If later it is deemed safe to perform the deploy, simply reset the environment variable and you can either wait for the next Auto-Deploy, or retry the failed authorize-ring:X
job.
Rollbacks
Section titled “Rollbacks”Rollbacks are currently a manually initiated by way of the tool ringctl
.
It is advised to work with a Release Manager to determine which version to rollback to and if it is safe or not.
After this is established we can initiate a rollback procedure following these steps:
- Change to the directory where your
cells/tissue
project resides - Ensure you are on the latest -
git pull main
- Ensure
ringctl
is updated -mise install
ringctl rollback <VERSION> --ring <INT> [--pause-after-ring <INT>]

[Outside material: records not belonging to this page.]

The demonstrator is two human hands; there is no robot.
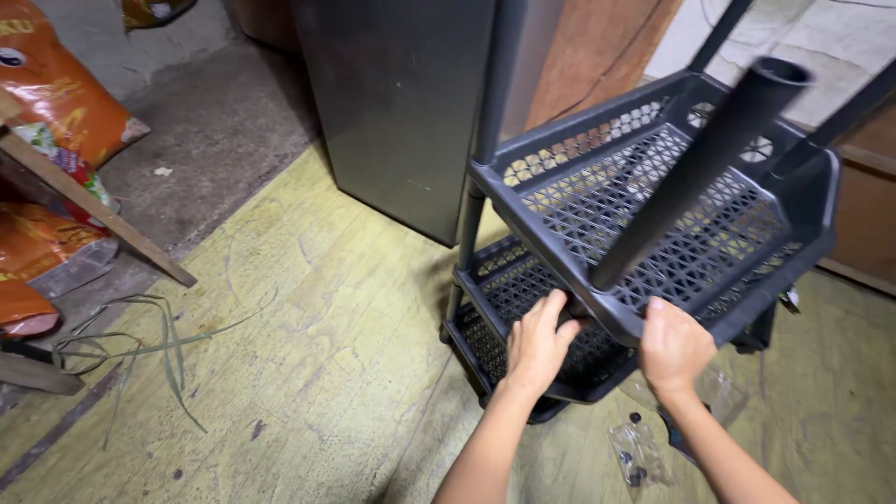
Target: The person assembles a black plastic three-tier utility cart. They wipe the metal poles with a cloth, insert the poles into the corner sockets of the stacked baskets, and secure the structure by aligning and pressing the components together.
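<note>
A dark grey plastic rack stands on the floor with two perforated basket shelves, the upper shelf (653,201) and the lower shelf (509,280), joined by black tubes. One loose-looking black tube (700,168) rises from the upper shelf's near corner toward the camera. My left hand (539,343) grips under the near corner of the upper shelf. My right hand (670,347) holds the upper shelf's front rim beside it.
A grey metal cabinet (401,103) stands behind the rack. Clear plastic bags with small dark parts (635,457) lie on the yellow-green floor near my arms. Orange sacks (56,84), a wooden stick (93,210) and dry grass blades (159,341) are at left.
</note>
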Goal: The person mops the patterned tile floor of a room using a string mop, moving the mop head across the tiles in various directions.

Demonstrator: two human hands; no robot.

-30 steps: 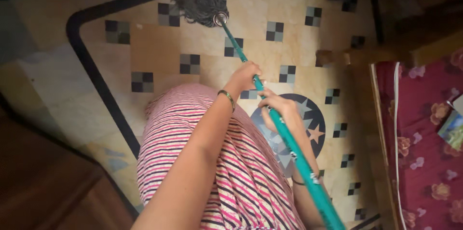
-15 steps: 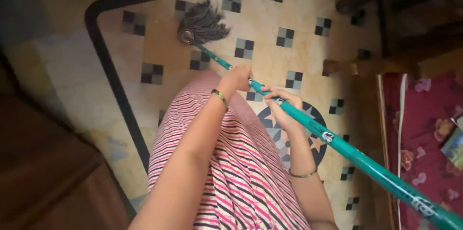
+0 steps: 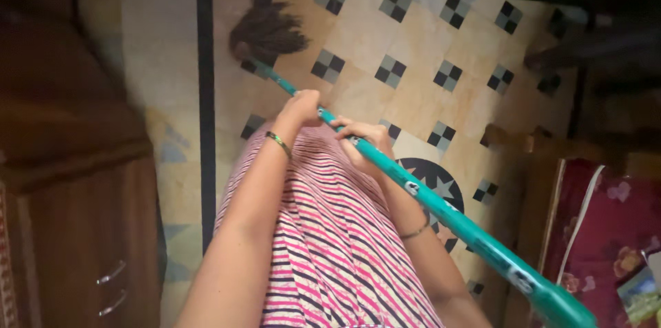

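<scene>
The left hand (image 3: 301, 106) is closed around the teal mop handle (image 3: 427, 200), fingers wrapped over the top of the shaft, with a thin green bangle (image 3: 278, 143) on the wrist. Just behind it on the shaft, the right hand (image 3: 365, 143) also grips the handle, its fingers curled over it; a slim bracelet (image 3: 415, 231) sits further up that forearm. The two hands are close together, nearly touching along the pole.

The handle's long axis runs diagonally: its free end lies toward the lower right corner of the view, and it points up and to the left, down to the dark stringy mop head (image 3: 267, 32). The mop head rests on the tiled floor (image 3: 413, 94), close to the black border line (image 3: 205, 128) near the floor's upper left corner, its strands fanned toward the right.

Below the hands hangs a pink striped garment (image 3: 330, 245). A wooden cabinet (image 3: 76, 218) stands along the left edge, and a red floral cloth (image 3: 613, 231) lies at the right.
</scene>
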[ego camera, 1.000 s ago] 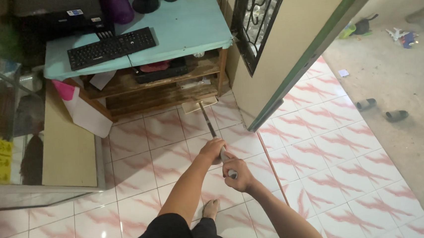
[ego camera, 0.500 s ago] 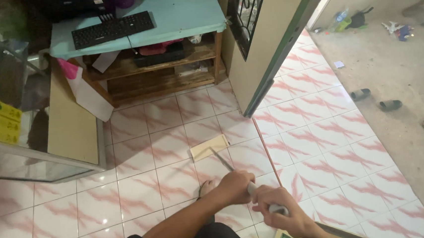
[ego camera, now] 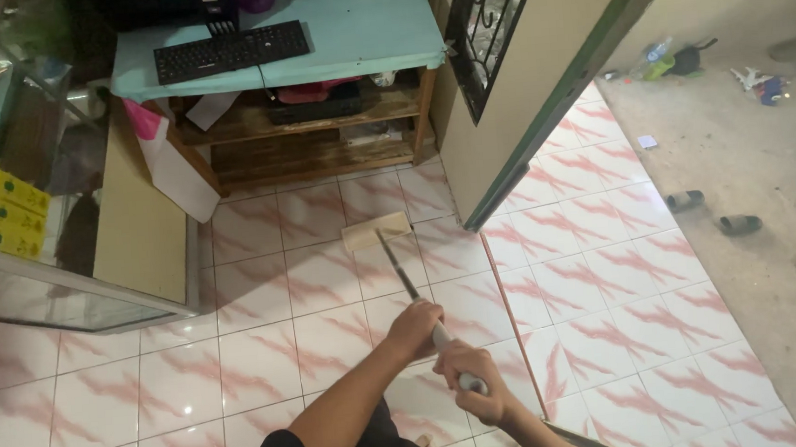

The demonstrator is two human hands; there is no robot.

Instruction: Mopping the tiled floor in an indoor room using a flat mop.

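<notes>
Both my hands grip the long grey handle [ego camera: 400,272] of a flat mop. My left hand [ego camera: 414,328] is the upper one on the shaft, and my right hand [ego camera: 472,383] holds its near end. The pale rectangular mop head [ego camera: 375,231] lies flat on the pink-and-white floor tiles [ego camera: 266,335], a short way in front of the wooden desk [ego camera: 318,154]. My black-clothed legs show at the bottom edge.
The desk has a turquoise top [ego camera: 356,30] with a black keyboard [ego camera: 231,50] and cluttered shelves below. A glass cabinet [ego camera: 33,212] with yellow boxes [ego camera: 7,212] stands left. An open door [ego camera: 547,82] is right; beyond it lie slippers [ego camera: 739,223] on concrete.
The mop head was pulled back from under the desk toward me, then pushed forward again to its present spot. My hands moved with the handle, keeping their grip.
</notes>
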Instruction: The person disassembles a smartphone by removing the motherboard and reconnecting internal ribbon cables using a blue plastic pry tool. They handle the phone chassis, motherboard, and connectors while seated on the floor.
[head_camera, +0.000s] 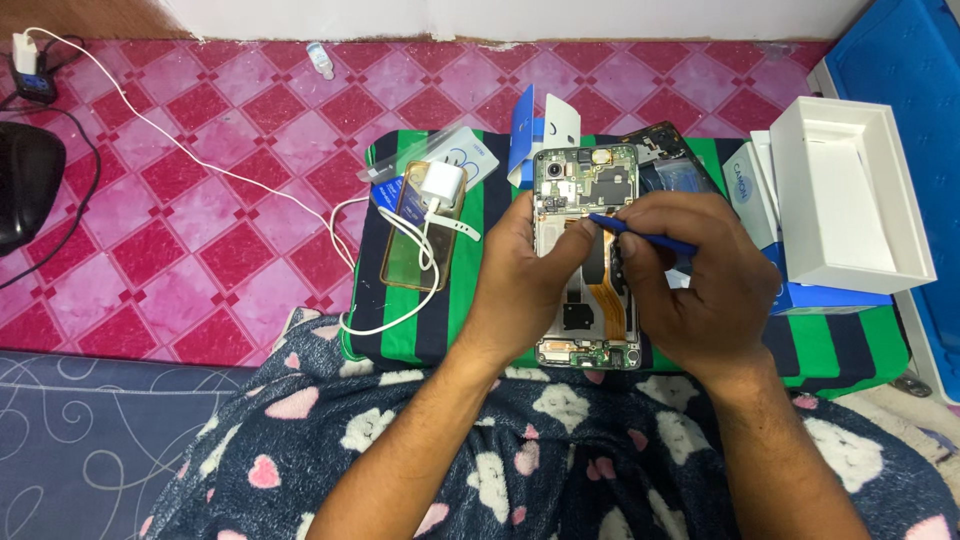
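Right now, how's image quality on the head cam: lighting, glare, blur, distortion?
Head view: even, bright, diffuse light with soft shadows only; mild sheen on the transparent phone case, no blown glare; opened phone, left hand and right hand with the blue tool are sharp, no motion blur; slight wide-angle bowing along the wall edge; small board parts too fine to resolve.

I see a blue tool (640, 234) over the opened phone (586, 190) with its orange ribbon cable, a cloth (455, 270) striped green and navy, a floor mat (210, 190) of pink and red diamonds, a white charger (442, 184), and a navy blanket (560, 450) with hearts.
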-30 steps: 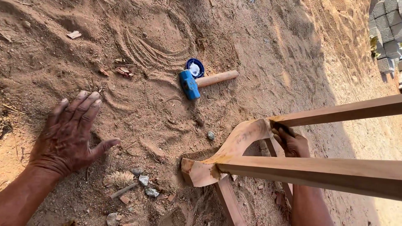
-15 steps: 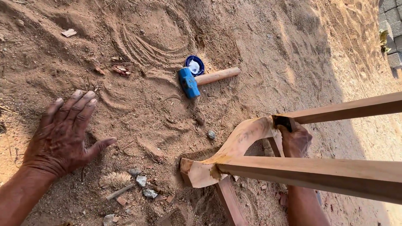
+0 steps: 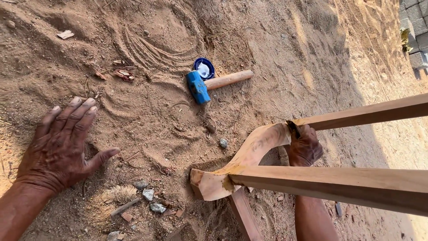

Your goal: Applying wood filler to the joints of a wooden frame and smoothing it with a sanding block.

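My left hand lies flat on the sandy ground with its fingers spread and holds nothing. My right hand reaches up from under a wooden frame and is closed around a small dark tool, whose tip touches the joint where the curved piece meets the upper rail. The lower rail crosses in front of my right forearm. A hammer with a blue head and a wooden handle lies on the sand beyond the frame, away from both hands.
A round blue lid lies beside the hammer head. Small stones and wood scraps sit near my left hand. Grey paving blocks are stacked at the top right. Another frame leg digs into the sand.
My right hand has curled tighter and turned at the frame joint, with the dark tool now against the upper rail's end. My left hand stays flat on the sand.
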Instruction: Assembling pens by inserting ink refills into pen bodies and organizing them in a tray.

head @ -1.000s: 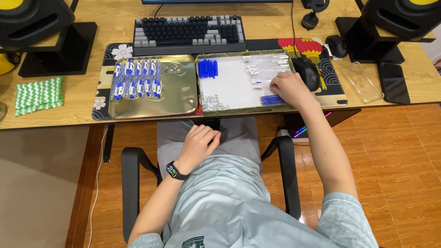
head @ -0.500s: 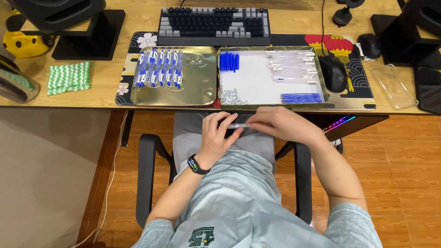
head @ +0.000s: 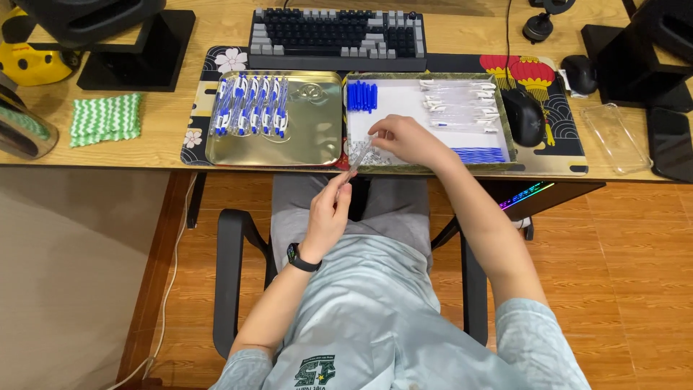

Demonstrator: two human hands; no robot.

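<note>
Seated at a wooden desk, seen from above. Left hand raised just below the desk edge, fingers curled and pinched on the lower end of a clear pen barrel. Barrel tilted, running up and right to the right hand, closed around its upper end with fingertips pinched. Right hand hovering over the near left corner of the white-lined tray; whether touching the tray's floor, impossible to tell. Inside that tray: a cluster of blue caps at the far left, a scatter of clear barrels at the far right, a row of blue refills at the near right, and a small pile of tiny pale parts at the near left, too small to identify. Just left of it, touching or nearly so, a gold metal tray holding a row of finished blue-and-white pens along its left side. Black smartwatch on the left wrist. Behind both trays, a keyboard; right of the white-lined tray, a black mouse. Further left on the desk, a green-and-white cloth.
</note>
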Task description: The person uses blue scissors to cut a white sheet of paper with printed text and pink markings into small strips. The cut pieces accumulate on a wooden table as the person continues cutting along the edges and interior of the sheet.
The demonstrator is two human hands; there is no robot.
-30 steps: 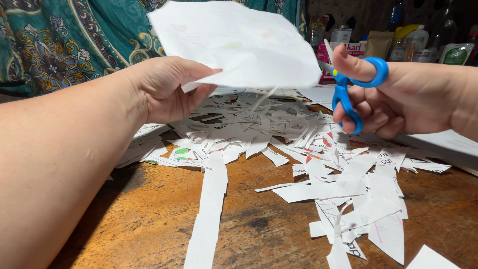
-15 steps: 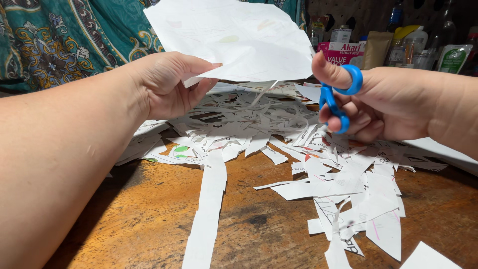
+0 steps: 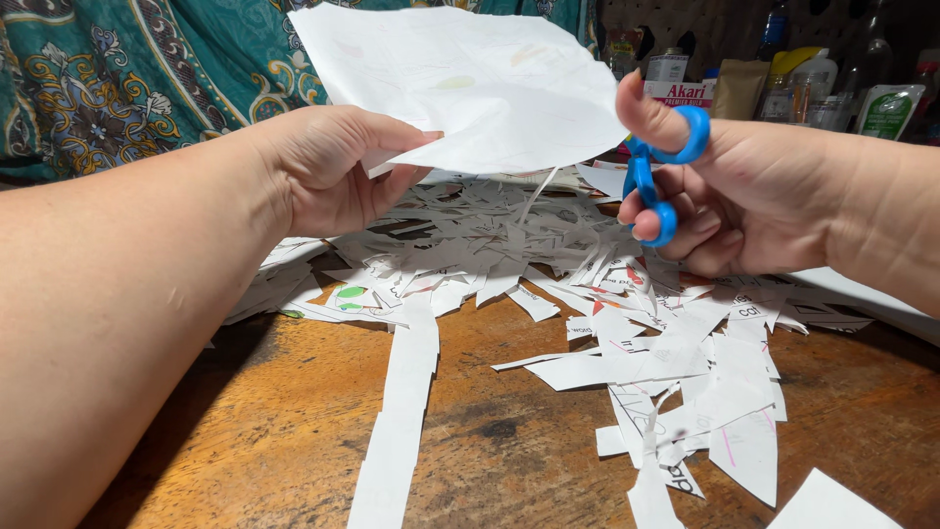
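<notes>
Left hand [image 3: 333, 171] pinches the white paper sheet [image 3: 470, 83] above the table [image 3: 274, 431] — right hand [image 3: 744, 201] grips blue-handled scissors [image 3: 661, 167] at the sheet's right edge, over paper scraps [image 3: 587, 294].

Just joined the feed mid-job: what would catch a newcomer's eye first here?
A white sheet of paper held up at centre top, pinched by the left hand. The right hand grips blue-handled scissors at the sheet's right edge. Below, a heap of paper scraps sprawls over the wooden table.
</notes>
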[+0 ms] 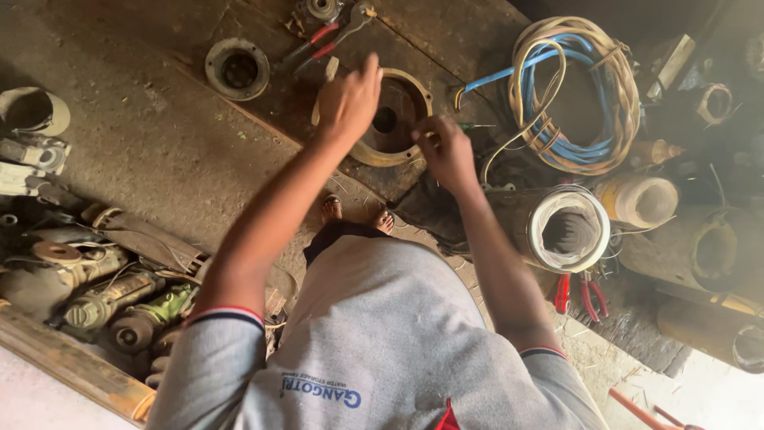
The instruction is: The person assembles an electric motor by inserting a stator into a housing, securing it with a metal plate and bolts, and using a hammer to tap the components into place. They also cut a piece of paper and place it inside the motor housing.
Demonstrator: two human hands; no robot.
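Note:
A round, brass-coloured metal housing (415, 86) with a dark centre hole lies on a dirty wooden board on the floor, in front of my feet. My left hand (350, 99) hovers over its left rim, closed around a pale wooden stick (328, 73) that points away from me. My right hand (446, 150) is at the housing's right rim, its fingers pinched on a thin tool with a greenish shaft (476, 125) that sticks out to the right. Both hands hide part of the housing.
A coil of blue and tan cable (573, 95) lies at the upper right. A wound motor cylinder (567, 231) and red-handled pliers (587, 295) lie to the right. A metal flange ring (237, 69) and more red-handled pliers (322, 40) sit at the top. Old pump parts (103, 299) are piled on the left.

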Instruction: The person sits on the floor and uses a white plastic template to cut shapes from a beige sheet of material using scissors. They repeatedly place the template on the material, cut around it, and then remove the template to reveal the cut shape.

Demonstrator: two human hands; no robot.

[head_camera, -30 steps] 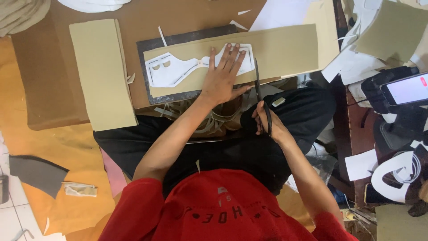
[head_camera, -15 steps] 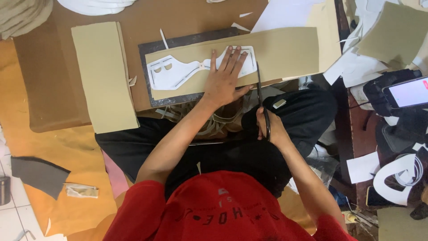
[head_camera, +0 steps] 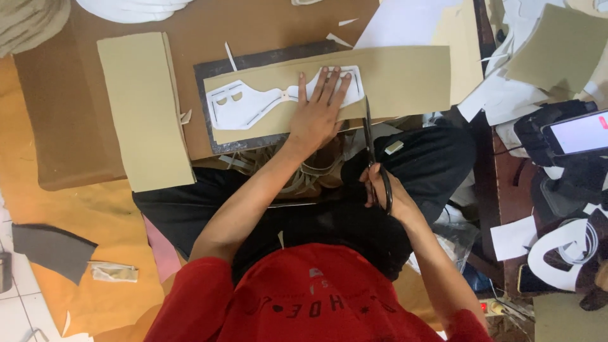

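Head view shows your left hand (head_camera: 318, 117) spread flat, fingers released, pinning the white cut-out paper pattern (head_camera: 266, 101) to the long tan card strip (head_camera: 405, 79) so neither slips on the dark grey cutting mat (head_camera: 209, 69). Your right hand (head_camera: 383, 190) grips black scissors (head_camera: 368, 142), blades at the strip's near edge.

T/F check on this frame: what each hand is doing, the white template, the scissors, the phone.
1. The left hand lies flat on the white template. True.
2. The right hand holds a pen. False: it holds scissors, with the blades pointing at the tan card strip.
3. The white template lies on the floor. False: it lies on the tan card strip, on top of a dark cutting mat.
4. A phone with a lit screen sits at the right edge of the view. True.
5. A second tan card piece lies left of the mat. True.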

- Example:ringctl rollback 17.7.202412021200-1921419d268.2414fa154a7 --ring 0
- This rolls the version of GitLab back to
17.7.202412021200-1921419d268.2414fa154a7
starting at Ring0
asynchronously targeting each ring until all rings (except for quarantine) have completed. - Leverage the
--pause-after-ring
to prevent further rings from being patched unnecessarily.
- This will automatically create a Merge Request
- Seek approvals and merge as standard procedure
- Watch the associated pipelines on the Ops instance to watch it proceed to rollback on the desired rings.
:warning: This procedure will currently target an entire ring, this is not capable of being Cell specific at the moment. :warning:
Also, consider that unless Auto-Deploy is paused, we may upgrade to a package which may not have an appropriate fix.
Thus one should consider adding the SKIP_RING_AUTO_DEPLOYMENT
environment variable described above until a fix has made it into a package.